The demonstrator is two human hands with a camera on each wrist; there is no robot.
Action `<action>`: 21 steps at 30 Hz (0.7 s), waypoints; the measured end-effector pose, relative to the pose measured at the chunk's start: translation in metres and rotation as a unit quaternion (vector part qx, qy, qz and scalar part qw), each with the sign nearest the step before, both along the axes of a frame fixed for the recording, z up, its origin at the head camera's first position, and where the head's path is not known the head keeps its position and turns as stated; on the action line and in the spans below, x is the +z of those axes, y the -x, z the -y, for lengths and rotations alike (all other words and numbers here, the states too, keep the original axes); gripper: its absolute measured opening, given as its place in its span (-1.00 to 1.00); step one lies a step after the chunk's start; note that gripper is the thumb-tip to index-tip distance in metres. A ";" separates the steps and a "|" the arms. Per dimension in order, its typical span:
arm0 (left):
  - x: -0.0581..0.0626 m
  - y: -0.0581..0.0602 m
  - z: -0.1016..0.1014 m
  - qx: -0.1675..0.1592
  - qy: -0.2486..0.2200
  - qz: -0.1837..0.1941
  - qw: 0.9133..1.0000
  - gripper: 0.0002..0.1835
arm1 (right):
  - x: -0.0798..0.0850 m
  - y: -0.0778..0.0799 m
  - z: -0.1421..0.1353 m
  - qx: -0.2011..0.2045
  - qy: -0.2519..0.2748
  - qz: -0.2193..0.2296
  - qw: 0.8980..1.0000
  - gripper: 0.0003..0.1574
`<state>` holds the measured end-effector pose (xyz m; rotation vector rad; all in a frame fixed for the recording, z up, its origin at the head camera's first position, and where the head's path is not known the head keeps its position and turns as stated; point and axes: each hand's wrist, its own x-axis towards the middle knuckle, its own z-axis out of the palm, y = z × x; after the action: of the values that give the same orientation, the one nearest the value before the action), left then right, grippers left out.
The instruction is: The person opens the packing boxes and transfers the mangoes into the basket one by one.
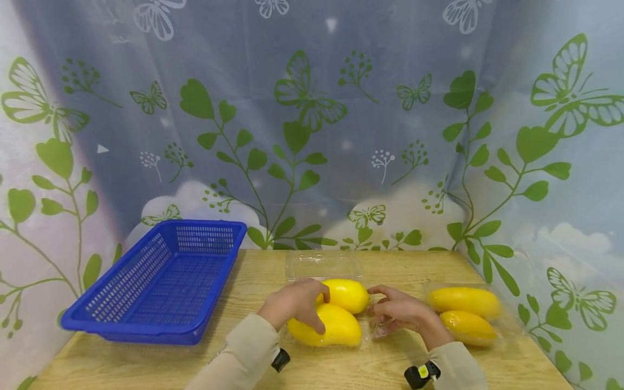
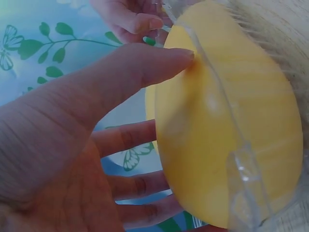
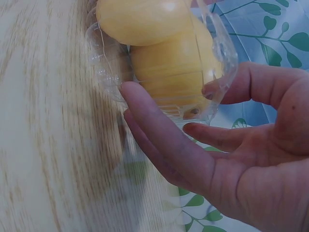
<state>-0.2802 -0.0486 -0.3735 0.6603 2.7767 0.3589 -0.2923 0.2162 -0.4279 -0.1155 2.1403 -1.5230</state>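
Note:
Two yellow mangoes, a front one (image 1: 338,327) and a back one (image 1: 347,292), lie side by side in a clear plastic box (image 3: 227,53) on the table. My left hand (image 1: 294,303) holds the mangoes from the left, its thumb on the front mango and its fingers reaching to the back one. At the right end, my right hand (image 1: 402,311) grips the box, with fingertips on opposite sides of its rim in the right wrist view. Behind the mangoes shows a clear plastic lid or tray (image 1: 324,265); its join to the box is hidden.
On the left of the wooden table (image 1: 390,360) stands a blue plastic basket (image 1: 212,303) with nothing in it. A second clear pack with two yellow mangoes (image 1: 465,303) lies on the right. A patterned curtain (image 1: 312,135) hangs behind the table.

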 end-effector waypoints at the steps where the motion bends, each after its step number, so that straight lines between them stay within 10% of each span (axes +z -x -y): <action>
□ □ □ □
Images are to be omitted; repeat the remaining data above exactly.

OUTPUT FOR THIS TASK ::
The demonstrator is two human hands with a camera on each wrist; there is no robot.
Action `<action>`: 21 steps at 30 Hz (0.7 s), waypoints; the measured end-effector pose, relative to the pose measured at the chunk's start: translation in metres and rotation as a unit quaternion (vector part qx, qy, qz and scalar part qw), each with the sign nearest the step before, both along the axes of a frame fixed for the recording, z up, its origin at the head camera's first position, and where the head's path is not known the head keeps its position and turns as stated; on the action line and in the spans below, x is the +z of those axes, y the -x, z the -y, for lengths and rotations alike (all other words and numbers here, the states too, keep the original axes); gripper: its absolute measured opening, given as its place in its span (-1.00 to 1.00); step one lies a step after the chunk's start; note that gripper is the thumb-tip to index-tip distance in metres. A ";" separates the steps and a "|" the arms. Per dimension in order, its typical span:
arm0 (left):
  - x: -0.0581..0.0626 m
  - y: -0.0581..0.0602 m
  - z: -0.1016..0.1014 m
  - qx: -0.1675..0.1592
  - qy: -0.2486..0.2200
  - qz: -0.1837..0.1941
  - qw: 0.9133..1.0000
  - gripper: 0.0002..0.1835
arm1 (right):
  - x: -0.0798..0.0850 m
  - y: -0.0778..0.0799 m
  - z: -0.1421..0.1353 m
  - qx: -0.2011..0.2045
  - qy: -0.2519..0.2748
  - qz: -0.2193..0.2296
  - qw: 0.8980..1.0000
  - gripper: 0.0003..0.1574
`<state>` holds the measured end-effector pose (xyz m; rotation vector rad; all in a frame fixed for the recording, z up, its origin at the head camera's first position, and where the head's path is not known the head keeps its position and turns as stated; point and axes: each hand's wrist, its own x-axis towards the middle knuckle, its own z-axis out of the palm, y = z × x; after the action: of the values that give the same orientation, the one nearest the value before the action), left then right, grippers left out.
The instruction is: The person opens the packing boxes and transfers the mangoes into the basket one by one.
<state>-0.2802 -0.0486 -0.3735 0.6603 2.7767 0.3589 -0.2923 0.2162 -0.4279 -0.1155 2.1403 -1.5230</state>
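Note:
Two yellow mangoes, a front one (image 1: 338,327) and a back one (image 1: 347,292), lie side by side in a clear plastic box (image 3: 227,53) on the table. My left hand (image 1: 294,303) holds the mangoes from the left, its thumb on the front mango and its fingers reaching to the back one. At the right end, my right hand (image 1: 402,311) grips the box, with fingertips on opposite sides of its rim in the right wrist view. Behind the mangoes shows a clear plastic lid or tray (image 1: 324,265); its join to the box is hidden.
On the left of the wooden table (image 1: 390,360) stands a blue plastic basket (image 1: 212,303) with nothing in it. A second clear pack with two yellow mangoes (image 1: 465,303) lies on the right. A patterned curtain (image 1: 312,135) hangs behind the table.
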
 end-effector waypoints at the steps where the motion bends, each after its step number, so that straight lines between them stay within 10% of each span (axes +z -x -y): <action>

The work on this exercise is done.